It’s a pivotal moment in the 141-year history of the Daily Californian, UC Berkeley’s student-run newspaper. The publication is in dire financial straits and unprecedented action is needed to save it, says its outgoing editor-in-chief Tomer Ovadia.
After several recent cost-cutting measures have proved insufficient, the publication, which is also being evicted from its offices in the seismically unstable Eshleman Hall, is calling on its student readership to help bail it out.
“We have a significant deficit and we are asking students to cover half that deficit,” said Ovadia.
The Daily Cal, which publishes a free print edition four days a week, as well as an online news site, has placed a fee referendum on the Associated Students of the University of California’s spring ballot, asking the student body to commit to a $2 per semester contribution. If passed, the fee would be automatically added to students’ fees for the next five years.
“We can’t afford to have it not pass,” said Ovadia. If voted in, the referendum would raise $93,800 for the publication which, in this fiscal year, is facing a budget deficit of $200,000.
The Daily Cal, one of the oldest college newspapers in the country, is facing the same market forces that most, if not all, media across the nation are struggling with: declining advertising revenues, in particular classified, and a fragmenting audience.
In 2007, the Daily Cal enjoyed revenues of $1,037,000 a year, the lion’s share of which came from national and regional advertising. But that number has been on a steady decline and is now down to around $650,000, according to Ovadia. Foundation money has also dried up and yet costs remain high.
The Daily Cal is distinctive from many college papers in being entirely independent of the educational institution it covers. It chose to take the independent route in 1971 after the UC Berkeley administration attempted to fire three editors because of a controversial editorial the paper ran on People’s Park.
This means the student-run organization has to stump up for payroll, pay printing and distribution costs, rent, and health insurance. The paper counts an editorial and sales staff of about 200, of which around 25 receive a stipend. (See details on the Daily Cal’s Voice Initiative website and on its financial breakdown.)
“Independence came at a high price,” said Ovadia. “Our budget is predicated on a very volatile source of revenues.”
Ovadia adds, however, that giving up that independence in exchange for more financial security is not an option. “I don’t recall a single instance in which a discussion of compromising our independence has come up,” he said.
Last summer, the paper’s leadership considered, and then rejected, three drastic cost-cutting measures: eliminating the position of publisher, cutting two more days of printing, and not paying editors, who are the only editorial staff to be compensated.
Dropping the print edition entirely is problematic because, despite growing readership numbers on its website, the bulk of Daily Cal advertising is still channeled to the newspaper.

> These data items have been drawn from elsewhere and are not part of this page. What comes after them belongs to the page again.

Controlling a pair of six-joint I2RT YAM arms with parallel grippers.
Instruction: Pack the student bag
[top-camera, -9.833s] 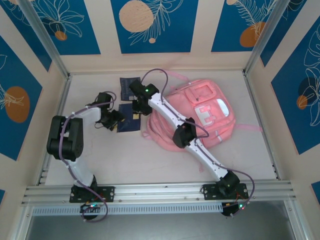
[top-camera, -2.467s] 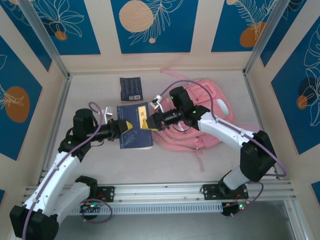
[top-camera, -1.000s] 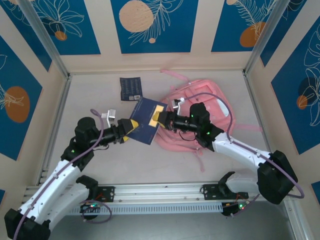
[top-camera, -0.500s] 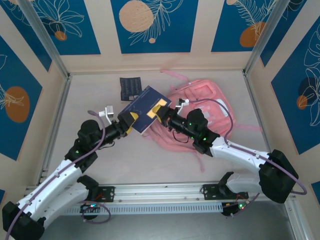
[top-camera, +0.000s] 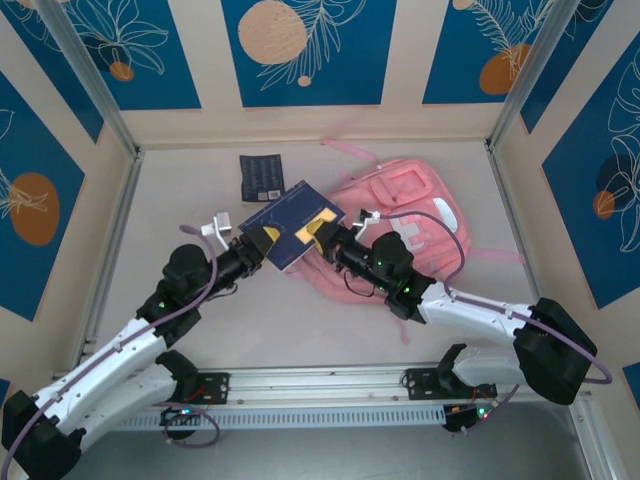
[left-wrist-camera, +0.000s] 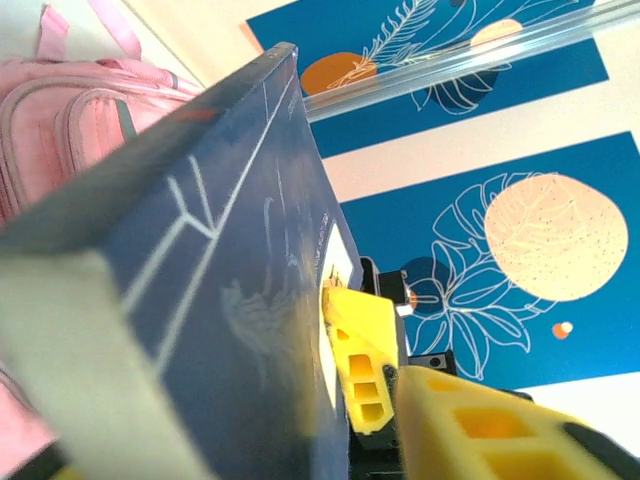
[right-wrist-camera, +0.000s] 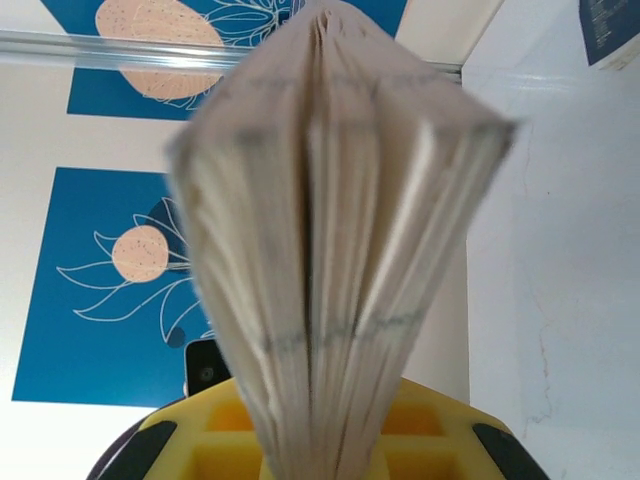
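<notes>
Navy book (top-camera: 290, 222) is hanging above counter (top-camera: 180, 200): right end effector (top-camera: 322, 235) clamping its pages, left end effector (top-camera: 262, 245) at a corner, grip unclear. Student bag (top-camera: 405, 195) is lying at book's 3 o'clock. Probably loading; next needs bag's opening.

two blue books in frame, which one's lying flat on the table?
The small book by the back wall, flat on the table. The big book is tilted up in the air, clamped in the right gripper.

A robot lab test cell: aluminium posts (top-camera: 88, 75) stand at the pale desk's (top-camera: 300, 332) far corners, blue leaf-print panels (top-camera: 340, 60) wall it in, and an aluminium rail (top-camera: 320, 381) along its near edge carries the left arm's base (top-camera: 183, 386) and the right arm's base (top-camera: 455, 382).
</notes>
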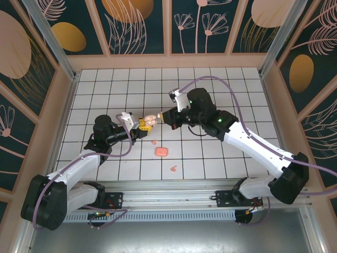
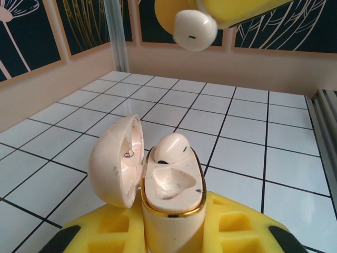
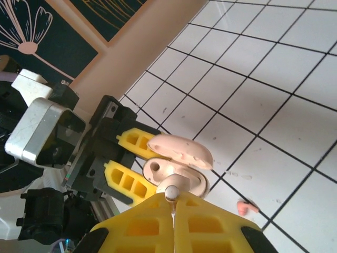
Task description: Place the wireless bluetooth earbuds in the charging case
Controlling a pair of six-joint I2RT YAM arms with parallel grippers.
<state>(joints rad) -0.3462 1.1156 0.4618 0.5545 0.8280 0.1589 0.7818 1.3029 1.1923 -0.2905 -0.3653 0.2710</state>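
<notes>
Cream charging case is clamped upright in the left gripper, yellow fingers tight on its body. Its lid is flipped open to the left. First cream earbud is seated in the far slot, and the near slot is bare. Right gripper is pinched closed on the second cream earbud, which hangs above the open case. Left wrist view shows a clear gap between that bud and the case, no contact. From overhead, both grippers meet tip to tip over the middle of the white tiled table. Pink case lies on the tiles, toward the arm bases from the grippers. Two pink earbuds lie loose on the tiles. One pink earbud is just beyond the pink case, toward the grippers. Other pink earbud is closer to the bases.
</notes>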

The ASUC elections run April 10-12 and Ovadia is fairly confident the $2 measure will pass. “We needed to collect 1,000 signatures for the ballot and we got 1,700. But I’m not complacent. We need to show we earn it.”

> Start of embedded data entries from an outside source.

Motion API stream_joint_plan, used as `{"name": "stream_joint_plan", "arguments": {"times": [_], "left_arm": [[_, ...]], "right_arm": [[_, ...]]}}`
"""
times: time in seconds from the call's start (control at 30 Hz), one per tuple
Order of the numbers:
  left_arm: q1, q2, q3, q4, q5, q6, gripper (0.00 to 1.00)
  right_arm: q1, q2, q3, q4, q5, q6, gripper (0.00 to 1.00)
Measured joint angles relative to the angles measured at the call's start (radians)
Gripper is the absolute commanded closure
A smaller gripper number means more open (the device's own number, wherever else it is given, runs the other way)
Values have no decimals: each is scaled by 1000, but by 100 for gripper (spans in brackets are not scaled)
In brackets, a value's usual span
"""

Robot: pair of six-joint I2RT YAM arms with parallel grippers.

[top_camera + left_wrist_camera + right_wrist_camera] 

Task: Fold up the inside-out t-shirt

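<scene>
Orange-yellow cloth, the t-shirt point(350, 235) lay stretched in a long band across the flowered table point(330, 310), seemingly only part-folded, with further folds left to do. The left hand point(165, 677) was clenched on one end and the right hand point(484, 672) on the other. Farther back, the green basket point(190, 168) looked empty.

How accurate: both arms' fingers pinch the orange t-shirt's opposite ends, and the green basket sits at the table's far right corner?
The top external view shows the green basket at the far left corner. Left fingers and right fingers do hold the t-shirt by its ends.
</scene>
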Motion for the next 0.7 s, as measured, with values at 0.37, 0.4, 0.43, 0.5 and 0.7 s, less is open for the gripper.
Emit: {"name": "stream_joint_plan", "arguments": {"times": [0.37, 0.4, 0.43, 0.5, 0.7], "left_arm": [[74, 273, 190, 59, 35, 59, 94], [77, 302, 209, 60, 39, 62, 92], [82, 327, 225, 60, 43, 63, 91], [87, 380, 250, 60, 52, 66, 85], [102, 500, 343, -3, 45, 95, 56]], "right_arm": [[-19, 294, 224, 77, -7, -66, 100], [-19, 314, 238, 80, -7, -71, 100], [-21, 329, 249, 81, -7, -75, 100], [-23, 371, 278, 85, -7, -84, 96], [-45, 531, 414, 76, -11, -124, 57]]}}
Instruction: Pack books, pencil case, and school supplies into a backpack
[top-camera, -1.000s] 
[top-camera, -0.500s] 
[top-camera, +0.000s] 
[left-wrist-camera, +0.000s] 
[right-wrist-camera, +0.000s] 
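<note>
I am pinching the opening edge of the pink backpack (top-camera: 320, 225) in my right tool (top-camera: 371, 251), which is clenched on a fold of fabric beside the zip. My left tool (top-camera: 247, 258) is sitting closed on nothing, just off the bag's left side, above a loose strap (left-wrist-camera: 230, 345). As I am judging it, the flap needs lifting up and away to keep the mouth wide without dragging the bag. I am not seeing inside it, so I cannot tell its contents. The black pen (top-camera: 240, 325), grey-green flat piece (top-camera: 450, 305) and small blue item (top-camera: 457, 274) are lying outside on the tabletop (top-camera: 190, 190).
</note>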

Not all students support the initiative. In an editorial in the Daily Cal today, Andrew David King of the Berkeley Poetry Review and Myles Moscato of CalTV call the ballot item “unethical” and say it does damage to the notion of a free and competitive publications market.
Meanwhile, the entire Daily Cal operation is in the final stages of lease negotiations to move into the old Copy Central space at Hearst and Euclid next semester, leaving behind Eshleman Hall which is slated for demolition.
And Stephanie Baer, a Cal junior who has recently been interning at the San Francisco Chronicle, is preparing to take over the editor-in-chief’s reins when Ovadia leaves at the end of this month to begin interning at Politico.com in Washington DC.
Ovadia’s tenure, overseeing one of the most tumultuous periods in the venerable student publication’s history, has been nothing if not educational. “I’ve certainly learned a lot,” he said.
[Full disclosure: Berkeleyside competes with the Daily Californian for online advertising.]